→ GIVEN RECORDS
*** Block opens ***
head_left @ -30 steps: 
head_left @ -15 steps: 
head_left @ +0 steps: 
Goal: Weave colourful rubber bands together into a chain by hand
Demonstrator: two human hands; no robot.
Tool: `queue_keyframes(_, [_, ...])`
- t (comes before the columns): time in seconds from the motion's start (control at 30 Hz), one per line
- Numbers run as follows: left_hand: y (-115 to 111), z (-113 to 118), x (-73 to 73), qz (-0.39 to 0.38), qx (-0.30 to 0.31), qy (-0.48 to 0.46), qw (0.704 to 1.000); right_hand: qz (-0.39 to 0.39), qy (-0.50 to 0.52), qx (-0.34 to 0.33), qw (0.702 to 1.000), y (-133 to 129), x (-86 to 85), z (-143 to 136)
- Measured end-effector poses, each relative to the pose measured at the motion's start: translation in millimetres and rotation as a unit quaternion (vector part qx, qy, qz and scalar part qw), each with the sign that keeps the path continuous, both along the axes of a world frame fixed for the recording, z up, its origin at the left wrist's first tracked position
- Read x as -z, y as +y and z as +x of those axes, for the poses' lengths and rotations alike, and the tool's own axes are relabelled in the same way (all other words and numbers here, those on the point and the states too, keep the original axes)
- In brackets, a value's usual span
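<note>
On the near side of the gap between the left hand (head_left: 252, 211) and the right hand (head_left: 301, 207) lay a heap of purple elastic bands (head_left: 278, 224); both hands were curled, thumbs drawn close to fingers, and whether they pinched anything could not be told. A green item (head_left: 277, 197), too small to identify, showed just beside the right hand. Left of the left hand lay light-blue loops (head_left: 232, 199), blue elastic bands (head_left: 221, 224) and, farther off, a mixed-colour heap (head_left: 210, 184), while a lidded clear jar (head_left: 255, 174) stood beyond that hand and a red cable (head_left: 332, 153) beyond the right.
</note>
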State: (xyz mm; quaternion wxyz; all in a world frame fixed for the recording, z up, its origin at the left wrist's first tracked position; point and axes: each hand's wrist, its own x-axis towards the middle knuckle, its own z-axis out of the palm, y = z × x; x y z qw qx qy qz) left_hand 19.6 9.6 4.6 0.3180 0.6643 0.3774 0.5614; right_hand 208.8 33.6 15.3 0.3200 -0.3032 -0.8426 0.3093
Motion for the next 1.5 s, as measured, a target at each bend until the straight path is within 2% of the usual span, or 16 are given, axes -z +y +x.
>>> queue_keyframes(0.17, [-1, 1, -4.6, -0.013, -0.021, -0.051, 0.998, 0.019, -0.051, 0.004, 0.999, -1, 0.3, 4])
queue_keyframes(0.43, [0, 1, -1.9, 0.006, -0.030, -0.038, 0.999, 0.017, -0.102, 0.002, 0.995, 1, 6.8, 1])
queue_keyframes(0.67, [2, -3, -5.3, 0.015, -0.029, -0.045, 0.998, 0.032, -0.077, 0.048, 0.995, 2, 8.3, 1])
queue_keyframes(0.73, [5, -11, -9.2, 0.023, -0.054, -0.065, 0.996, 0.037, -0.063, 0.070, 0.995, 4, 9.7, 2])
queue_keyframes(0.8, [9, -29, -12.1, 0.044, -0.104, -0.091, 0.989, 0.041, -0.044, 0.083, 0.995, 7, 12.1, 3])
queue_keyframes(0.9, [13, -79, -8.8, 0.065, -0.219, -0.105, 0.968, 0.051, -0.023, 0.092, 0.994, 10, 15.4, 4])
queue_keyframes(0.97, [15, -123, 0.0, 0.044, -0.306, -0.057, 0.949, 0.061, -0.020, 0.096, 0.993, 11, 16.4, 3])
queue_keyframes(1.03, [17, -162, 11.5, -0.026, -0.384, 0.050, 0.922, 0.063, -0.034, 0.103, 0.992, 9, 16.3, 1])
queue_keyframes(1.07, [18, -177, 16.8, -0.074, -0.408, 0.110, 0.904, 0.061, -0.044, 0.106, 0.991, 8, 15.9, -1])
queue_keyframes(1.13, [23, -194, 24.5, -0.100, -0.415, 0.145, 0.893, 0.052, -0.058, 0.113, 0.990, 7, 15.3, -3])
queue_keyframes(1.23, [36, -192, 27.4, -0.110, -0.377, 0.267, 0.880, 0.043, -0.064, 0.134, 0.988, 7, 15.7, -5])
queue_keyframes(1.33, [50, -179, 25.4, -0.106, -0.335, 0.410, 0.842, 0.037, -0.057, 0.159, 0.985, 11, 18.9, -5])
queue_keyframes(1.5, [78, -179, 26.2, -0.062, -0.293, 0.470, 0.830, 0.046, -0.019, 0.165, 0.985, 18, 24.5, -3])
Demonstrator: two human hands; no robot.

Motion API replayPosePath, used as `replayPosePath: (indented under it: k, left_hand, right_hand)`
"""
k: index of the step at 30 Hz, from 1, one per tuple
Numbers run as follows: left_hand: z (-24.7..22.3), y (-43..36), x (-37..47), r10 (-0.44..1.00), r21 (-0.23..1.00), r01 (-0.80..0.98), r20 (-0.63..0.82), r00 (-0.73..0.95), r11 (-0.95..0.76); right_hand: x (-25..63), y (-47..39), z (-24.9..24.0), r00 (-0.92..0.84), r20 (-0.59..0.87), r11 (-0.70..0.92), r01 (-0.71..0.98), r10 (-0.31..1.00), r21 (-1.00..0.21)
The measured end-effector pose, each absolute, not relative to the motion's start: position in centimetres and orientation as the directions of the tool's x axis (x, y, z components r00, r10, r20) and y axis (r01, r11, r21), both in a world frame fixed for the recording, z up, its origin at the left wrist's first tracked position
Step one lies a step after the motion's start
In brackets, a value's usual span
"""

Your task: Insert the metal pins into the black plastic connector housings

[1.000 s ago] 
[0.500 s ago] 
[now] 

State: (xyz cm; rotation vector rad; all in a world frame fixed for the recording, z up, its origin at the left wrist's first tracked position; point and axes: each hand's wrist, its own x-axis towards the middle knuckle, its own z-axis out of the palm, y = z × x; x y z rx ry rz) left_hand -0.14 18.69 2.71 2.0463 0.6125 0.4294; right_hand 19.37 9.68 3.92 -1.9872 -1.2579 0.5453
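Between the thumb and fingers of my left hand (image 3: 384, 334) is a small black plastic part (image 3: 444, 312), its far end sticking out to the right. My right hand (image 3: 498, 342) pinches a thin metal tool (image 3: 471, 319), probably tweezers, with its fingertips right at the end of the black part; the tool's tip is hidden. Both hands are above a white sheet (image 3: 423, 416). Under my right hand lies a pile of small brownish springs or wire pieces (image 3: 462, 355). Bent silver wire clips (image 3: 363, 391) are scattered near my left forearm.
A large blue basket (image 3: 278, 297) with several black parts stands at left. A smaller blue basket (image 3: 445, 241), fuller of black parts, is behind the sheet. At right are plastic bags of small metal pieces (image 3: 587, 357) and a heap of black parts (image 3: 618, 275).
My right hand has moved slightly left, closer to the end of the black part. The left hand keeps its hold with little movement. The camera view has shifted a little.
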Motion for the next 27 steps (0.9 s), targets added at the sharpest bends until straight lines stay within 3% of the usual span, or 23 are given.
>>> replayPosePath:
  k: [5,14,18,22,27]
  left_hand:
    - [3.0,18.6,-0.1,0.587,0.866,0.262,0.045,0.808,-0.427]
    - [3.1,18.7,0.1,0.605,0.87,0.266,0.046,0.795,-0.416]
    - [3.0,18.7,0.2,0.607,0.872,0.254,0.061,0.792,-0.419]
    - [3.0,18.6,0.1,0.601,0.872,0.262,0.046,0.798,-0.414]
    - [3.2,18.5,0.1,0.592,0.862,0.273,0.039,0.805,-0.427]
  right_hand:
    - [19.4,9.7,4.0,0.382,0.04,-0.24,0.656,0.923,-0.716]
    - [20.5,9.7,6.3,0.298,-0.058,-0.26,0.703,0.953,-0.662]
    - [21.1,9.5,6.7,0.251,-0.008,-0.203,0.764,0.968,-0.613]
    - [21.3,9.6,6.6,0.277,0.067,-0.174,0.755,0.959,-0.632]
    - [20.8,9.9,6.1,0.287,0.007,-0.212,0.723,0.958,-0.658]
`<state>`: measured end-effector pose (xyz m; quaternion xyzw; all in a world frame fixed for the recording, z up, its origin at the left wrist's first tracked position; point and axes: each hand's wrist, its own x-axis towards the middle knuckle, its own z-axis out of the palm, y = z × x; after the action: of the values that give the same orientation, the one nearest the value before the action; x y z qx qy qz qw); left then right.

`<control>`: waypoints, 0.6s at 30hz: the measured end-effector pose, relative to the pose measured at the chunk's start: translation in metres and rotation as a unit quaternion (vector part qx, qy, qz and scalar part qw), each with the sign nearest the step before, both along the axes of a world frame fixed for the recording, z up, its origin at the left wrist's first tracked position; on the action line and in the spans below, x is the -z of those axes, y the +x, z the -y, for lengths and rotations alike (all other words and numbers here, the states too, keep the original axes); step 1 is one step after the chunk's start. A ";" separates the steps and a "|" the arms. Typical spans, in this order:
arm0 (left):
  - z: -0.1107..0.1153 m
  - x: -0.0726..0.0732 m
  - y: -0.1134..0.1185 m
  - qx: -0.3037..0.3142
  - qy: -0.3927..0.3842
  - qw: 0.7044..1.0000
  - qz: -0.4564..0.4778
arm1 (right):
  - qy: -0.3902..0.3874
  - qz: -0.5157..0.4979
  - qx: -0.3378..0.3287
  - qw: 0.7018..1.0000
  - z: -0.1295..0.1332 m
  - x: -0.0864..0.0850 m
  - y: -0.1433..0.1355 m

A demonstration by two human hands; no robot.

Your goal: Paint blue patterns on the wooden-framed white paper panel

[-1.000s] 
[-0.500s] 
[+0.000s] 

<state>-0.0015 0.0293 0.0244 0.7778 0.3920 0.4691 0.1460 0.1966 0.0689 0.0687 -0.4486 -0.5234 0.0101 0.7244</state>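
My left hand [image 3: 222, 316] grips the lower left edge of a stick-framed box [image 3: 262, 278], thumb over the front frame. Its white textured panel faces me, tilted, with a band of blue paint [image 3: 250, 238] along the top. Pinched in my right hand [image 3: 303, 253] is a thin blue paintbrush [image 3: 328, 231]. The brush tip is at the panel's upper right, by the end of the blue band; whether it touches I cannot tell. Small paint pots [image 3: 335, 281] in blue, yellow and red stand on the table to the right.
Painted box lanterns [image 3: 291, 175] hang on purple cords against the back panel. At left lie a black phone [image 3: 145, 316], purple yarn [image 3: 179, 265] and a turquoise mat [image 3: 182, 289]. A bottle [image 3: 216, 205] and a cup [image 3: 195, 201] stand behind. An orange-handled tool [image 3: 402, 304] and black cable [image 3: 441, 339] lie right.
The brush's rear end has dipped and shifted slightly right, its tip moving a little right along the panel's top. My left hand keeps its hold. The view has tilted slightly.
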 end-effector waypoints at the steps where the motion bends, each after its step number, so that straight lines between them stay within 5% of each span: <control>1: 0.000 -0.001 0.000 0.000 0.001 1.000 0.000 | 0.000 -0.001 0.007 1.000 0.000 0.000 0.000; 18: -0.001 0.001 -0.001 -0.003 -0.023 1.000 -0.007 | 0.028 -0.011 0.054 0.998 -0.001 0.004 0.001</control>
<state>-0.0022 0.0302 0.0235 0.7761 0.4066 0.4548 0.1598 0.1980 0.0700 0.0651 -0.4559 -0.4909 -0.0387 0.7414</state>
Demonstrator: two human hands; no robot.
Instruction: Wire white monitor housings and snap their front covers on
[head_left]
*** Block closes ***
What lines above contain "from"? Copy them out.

- t (comes before the columns): time in seconds from the motion's start (control at 30 Hz), one per line
k: index of the step at 30 Hz, from 1, one per tuple

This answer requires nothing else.